=== TASK DESCRIPTION ===
Of all the entries below, retype only the lines from the one with "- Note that" through the one with "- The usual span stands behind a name", exactly as they appear.

=== PROVIDED ENTRIES ===
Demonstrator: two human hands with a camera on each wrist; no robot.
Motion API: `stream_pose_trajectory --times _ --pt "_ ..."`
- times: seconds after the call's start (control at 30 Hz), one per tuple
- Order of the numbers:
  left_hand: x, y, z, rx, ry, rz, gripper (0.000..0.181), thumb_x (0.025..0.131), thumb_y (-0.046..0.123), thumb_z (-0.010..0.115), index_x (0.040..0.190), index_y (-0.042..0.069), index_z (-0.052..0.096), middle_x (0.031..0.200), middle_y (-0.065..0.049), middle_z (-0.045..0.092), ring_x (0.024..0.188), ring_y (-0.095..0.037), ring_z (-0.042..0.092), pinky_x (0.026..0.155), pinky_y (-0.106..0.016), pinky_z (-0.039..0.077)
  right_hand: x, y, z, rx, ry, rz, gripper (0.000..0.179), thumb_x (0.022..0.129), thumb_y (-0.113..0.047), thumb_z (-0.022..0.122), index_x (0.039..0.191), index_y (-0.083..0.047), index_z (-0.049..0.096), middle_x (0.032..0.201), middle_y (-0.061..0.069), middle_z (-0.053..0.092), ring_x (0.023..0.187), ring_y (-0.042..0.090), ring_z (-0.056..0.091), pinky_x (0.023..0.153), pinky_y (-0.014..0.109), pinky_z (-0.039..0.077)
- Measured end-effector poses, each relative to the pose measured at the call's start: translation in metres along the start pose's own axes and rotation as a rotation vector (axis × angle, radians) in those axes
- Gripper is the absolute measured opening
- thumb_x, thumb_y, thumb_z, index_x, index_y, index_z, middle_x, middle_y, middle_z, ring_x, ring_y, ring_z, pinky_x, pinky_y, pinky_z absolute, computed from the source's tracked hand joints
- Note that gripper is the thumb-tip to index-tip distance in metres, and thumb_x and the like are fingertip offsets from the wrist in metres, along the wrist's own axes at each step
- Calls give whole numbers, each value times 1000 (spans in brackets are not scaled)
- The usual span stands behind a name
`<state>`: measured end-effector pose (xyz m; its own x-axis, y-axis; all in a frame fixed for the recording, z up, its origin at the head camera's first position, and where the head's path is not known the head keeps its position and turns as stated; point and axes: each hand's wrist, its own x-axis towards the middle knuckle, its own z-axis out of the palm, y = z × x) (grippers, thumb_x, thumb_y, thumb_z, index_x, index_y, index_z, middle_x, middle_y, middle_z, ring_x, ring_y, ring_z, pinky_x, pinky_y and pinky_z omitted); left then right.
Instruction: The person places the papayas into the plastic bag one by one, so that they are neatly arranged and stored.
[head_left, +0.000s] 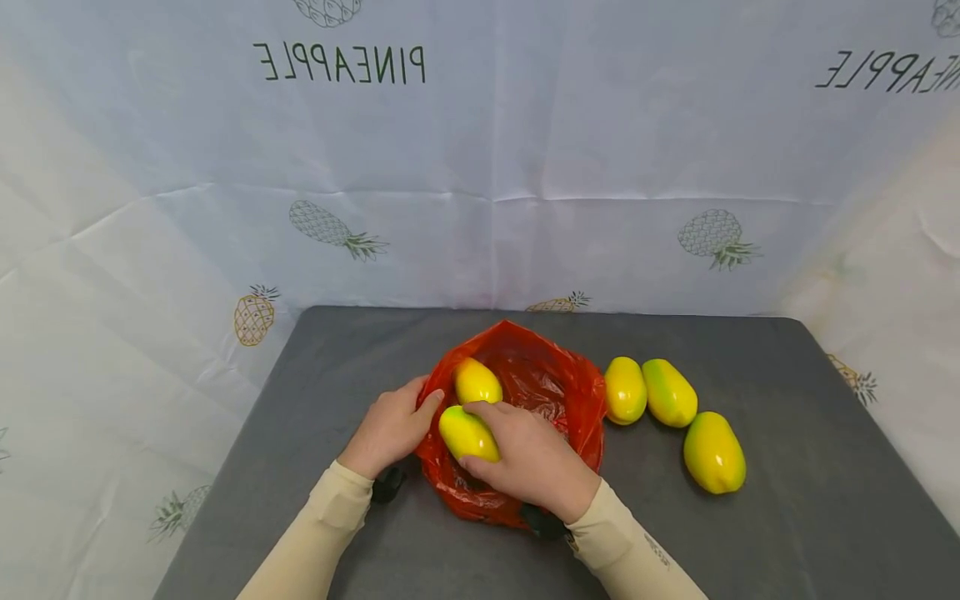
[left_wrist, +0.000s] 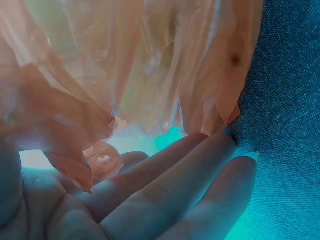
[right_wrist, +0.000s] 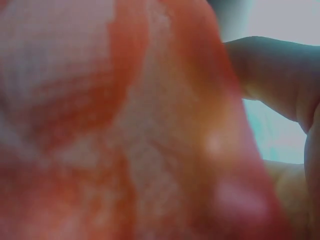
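A red plastic bag (head_left: 585, 392) stands with its mouth spread wide on the table. At its left rim my left hand (head_left: 390, 427) holds the plastic, thumb on the inner side. In the left wrist view the fingers (left_wrist: 175, 195) lie along the outside of the bag, low by the table. My right hand (head_left: 536, 454) grips a yellow-green mango (head_left: 467, 433) over the bag's mouth, thumb and fingers on either side of it. Another mango (head_left: 477, 383) is inside the bag, just behind the held one. Red plastic (right_wrist: 150, 125) blurs most of the right wrist view.
To the right of the bag lie three more mangoes: one (head_left: 626, 391) close to its rim, a second (head_left: 670, 393) beside that, and a third (head_left: 714, 452) nearer me. The dark grey table (head_left: 810, 500) ends at a white pineapple-print cloth (head_left: 480, 150) behind.
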<state>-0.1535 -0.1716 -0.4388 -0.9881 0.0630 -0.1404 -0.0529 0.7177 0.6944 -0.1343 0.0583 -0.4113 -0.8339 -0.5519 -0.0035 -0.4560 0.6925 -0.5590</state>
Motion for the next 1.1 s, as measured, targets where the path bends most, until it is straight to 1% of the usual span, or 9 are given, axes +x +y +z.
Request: stream_pose_trajectory --times 0.13,0.37,0.57,0.9,0.97,1.1 --pt "0 1 0 2 -1 2 48 110 38 60 150 11 59 103 -6 77 71 -14 68 74 -37 65 1 1 4 -17 -13 -7 60 95 -46 79 147 -21 64 130 -1 74 100 13 68 94 43 60" --pt "0 4 -1 3 -11 -11 48 110 37 60 149 10 59 100 -6 76 70 -15 67 74 -38 66 2 3 10 -17 -35 -18 59 95 -44 79 146 -20 64 130 -2 74 100 12 67 93 41 60" --pt "0 4 -2 20 -6 -12 48 110 37 60 150 10 59 109 -9 77 73 -16 68 79 -41 67 5 5 13 -18 -66 -15 59 94 -44 79 145 -19 64 128 -2 74 101 12 66 95 39 60" --pt "1 0 -1 35 2 -1 49 111 37 59 151 9 58 108 -9 77 73 -16 68 79 -41 66 6 8 16 -29 -97 -10 63 91 -44 82 144 -16 64 124 -2 75 95 11 63 87 35 58" --pt "1 0 -1 49 11 8 49 111 38 59 151 10 59 112 -10 78 77 -17 70 82 -44 66 6 8 16 -22 -102 -8 63 91 -43 82 145 -16 64 123 -2 75 94 11 63 85 34 57" --pt "1 0 -1 81 26 29 48 111 38 58 151 11 60 125 -11 78 89 -21 74 91 -51 64 6 7 17 -15 -105 -13 61 92 -41 82 145 -15 64 123 0 74 93 12 62 82 33 55"
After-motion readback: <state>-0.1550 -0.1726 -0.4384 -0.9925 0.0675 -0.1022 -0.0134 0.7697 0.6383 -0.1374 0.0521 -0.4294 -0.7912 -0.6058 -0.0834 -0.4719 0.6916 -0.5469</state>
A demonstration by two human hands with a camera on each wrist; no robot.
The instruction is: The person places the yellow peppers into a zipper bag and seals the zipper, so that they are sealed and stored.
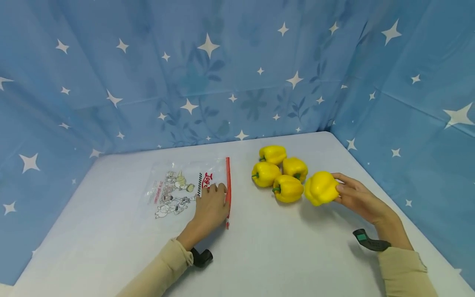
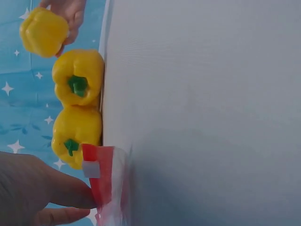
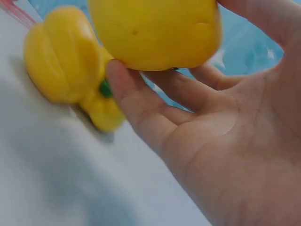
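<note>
My right hand holds a yellow bell pepper above the table, thumb and fingers around it; its lobed end faces the head camera. From the right wrist view, the fingers support this pepper from below. Flat on the table lies a clear zip bag with cartoon figures and red lettering. My left hand is over its right part, beside the red zip strip. In the left wrist view, the thumb and a finger pinch the bag's red edge, which stands slightly raised.
Several more yellow peppers with green stems, among them one nearest pepper and one farthest pepper, sit grouped between the hands. The white table ends against a blue star-patterned curtain at the back and sides.
</note>
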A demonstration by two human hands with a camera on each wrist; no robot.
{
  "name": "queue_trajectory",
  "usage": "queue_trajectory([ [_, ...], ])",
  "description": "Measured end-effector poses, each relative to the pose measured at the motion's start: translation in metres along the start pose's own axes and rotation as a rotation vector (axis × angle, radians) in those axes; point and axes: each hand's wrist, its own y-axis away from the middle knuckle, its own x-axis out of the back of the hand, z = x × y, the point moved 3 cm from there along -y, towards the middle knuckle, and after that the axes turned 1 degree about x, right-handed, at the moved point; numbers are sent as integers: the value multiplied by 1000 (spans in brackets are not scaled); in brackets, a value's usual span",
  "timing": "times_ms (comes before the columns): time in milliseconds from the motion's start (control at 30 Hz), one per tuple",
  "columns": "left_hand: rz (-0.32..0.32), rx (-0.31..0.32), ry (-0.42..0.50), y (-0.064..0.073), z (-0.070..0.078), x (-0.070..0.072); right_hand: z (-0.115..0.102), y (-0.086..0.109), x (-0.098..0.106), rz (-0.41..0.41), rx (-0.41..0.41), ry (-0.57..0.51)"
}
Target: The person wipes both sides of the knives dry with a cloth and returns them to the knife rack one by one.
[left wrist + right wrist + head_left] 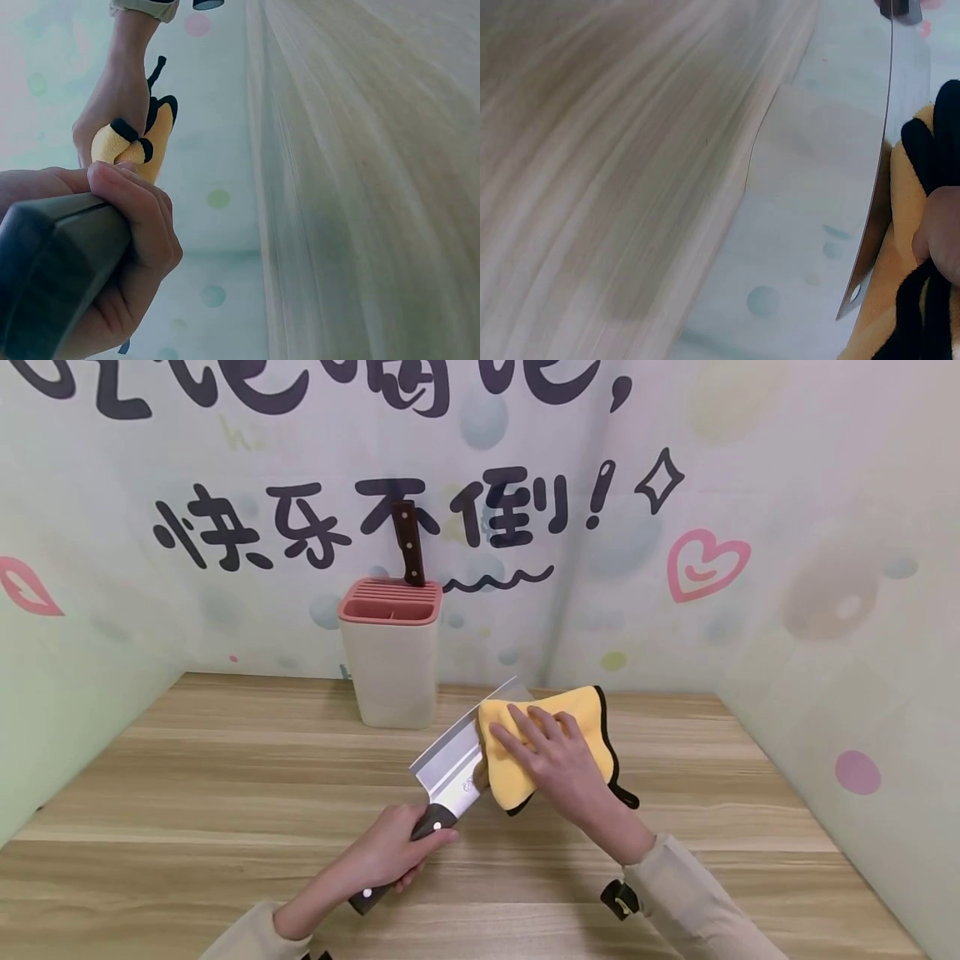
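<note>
My left hand (390,847) grips the black riveted handle (433,820) of a cleaver. The wide metal blade (450,762) slants up and away to the right over the table. Against the blade's outer part, my right hand (558,768) holds a yellow cloth (512,783) with black edging, fingers spread over its top. The cloth hides much of the blade. In the right wrist view the blade (871,236) appears nearly edge-on beside the cloth (883,300), with a thumb (941,232) on the folded layers. The left wrist view shows fingers (146,214) wrapped round the handle (60,262).
A white knife block (390,672) with a pink slotted top stands at the back, left of the blade. One dark-handled knife (408,543) sticks up from it. Printed walls (825,635) border the wooden table (225,793) behind and at both sides.
</note>
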Motion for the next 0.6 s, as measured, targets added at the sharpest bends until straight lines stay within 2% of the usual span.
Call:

=== RESULT OF THE TASK ===
- Note that gripper is the thumb-tip to index-tip distance in metres, and thumb_x and the like are fingertip offsets from the wrist in metres, along the wrist's own axes at each step
- Calls give whole numbers, each value times 1000 (spans in brackets are not scaled)
- The usual span stands behind a name

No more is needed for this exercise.